The majority of the Third District Court of Appeal in Blackburn v. State, in reviewing a similar factual situation, held that the testimony of a witness of defendant's criminal act on a previous occasion was admissible even though he was found not guilty by a jury. In reaching this conclusion, the majority recited the basic "Williams" doctrine that:
Blackburn v. State, 208 So.2d 625 (3 Fla.App. 1968).
"It is not error to allow evidence of crimes other than the one which defendant is charged if it is relevant. . . ." [Citing Williams v. State, 110 So.2d 654 (Fla. 1959); and Talley v. State, 160 Fla. 593, 36 So.2d 201 (1948).]

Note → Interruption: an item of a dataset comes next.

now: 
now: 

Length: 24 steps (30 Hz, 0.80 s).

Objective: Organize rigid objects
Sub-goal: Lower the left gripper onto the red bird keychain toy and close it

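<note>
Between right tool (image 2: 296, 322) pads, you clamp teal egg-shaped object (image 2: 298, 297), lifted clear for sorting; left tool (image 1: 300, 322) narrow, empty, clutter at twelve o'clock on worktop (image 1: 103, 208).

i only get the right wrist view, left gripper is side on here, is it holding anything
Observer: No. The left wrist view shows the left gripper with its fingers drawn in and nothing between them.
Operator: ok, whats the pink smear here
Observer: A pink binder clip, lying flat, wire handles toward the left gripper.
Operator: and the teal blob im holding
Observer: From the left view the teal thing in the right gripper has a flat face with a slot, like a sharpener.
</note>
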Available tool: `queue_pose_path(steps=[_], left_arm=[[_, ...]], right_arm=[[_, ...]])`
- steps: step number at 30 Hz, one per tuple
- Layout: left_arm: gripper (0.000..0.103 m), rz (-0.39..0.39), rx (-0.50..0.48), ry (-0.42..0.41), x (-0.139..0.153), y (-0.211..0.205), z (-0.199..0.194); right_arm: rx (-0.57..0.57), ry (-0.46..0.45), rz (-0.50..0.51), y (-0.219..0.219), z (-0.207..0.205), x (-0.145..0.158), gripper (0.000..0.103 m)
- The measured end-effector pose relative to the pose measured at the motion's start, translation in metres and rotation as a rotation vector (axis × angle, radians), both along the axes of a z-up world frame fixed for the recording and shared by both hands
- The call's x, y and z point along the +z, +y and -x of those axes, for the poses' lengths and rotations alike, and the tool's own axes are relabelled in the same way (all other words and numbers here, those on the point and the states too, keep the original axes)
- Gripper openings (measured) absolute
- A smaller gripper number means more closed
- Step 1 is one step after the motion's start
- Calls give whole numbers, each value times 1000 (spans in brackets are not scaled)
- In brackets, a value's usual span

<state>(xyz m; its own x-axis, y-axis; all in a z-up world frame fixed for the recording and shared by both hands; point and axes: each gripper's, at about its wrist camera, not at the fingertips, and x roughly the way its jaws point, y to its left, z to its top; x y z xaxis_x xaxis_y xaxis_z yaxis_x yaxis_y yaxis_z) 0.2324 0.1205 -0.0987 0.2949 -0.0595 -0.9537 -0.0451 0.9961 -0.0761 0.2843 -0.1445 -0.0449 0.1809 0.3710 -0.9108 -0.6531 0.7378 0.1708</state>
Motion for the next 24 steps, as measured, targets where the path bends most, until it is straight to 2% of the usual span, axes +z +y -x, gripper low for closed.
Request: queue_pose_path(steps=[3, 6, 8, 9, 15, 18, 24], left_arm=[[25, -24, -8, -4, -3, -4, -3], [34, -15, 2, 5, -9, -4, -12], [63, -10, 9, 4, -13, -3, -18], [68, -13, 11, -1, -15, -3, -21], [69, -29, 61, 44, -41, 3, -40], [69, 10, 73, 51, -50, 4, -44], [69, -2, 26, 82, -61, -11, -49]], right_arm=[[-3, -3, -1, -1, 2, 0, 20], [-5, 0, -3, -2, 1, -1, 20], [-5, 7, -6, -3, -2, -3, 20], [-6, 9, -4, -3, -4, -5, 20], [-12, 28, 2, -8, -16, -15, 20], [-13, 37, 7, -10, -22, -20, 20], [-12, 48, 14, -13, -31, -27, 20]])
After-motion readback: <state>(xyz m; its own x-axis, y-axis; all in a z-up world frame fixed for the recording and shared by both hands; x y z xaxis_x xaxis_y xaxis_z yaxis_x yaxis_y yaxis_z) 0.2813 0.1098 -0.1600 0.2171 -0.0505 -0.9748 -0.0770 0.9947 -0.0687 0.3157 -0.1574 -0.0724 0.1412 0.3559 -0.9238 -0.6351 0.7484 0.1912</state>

The obvious point that escaped the majority in Blackburn is that a duly empaneled jury in the name of the State of Florida had found that the defendant had not committed the crime to which the witness was testifying. As pointed out by Judge Pearson in his dissent in Blackburn, most of the reported cases cited in 86 A.L.R.2d 1132 (1962) annotation support the decision of the Blackburn majority. However, of particular significance, Blackburn and the cases supporting the majority opinion therein were decided at a time when the U.S. Supreme Court refused to engrave the doctrine of collateral estoppel upon the double jeopardy provision in the Fifth Amendment. As pointed out in Ashe, supra, in Hoag v. New Jersey, 356 U.S. 464, 78 S.Ct. 829, 2 L.Ed.2d 913 (1958), the operative facts are virtually identical to those in Ashe. After making the foregoing observation, the Federal Supreme Court flatly receded from Hoag and held that the application of collateral estoppel in a criminal case is "no longer a matter to be left for state court determination within the broad bounds of `fundamental fairness'. . . ."
I agree wholeheartedly with Judge Pearson's dissent in Blackburn and the rationale of the Arizona Supreme Court's decision in State v. Little, 87 Ariz. 295, 350 P.2d 756, 86 A.L.R.2d 1120 (1960).
In my opinion, the majority's decision in the instant cause does not comport with law or logic, not to mention justice.
I would reverse and remand for a new trial.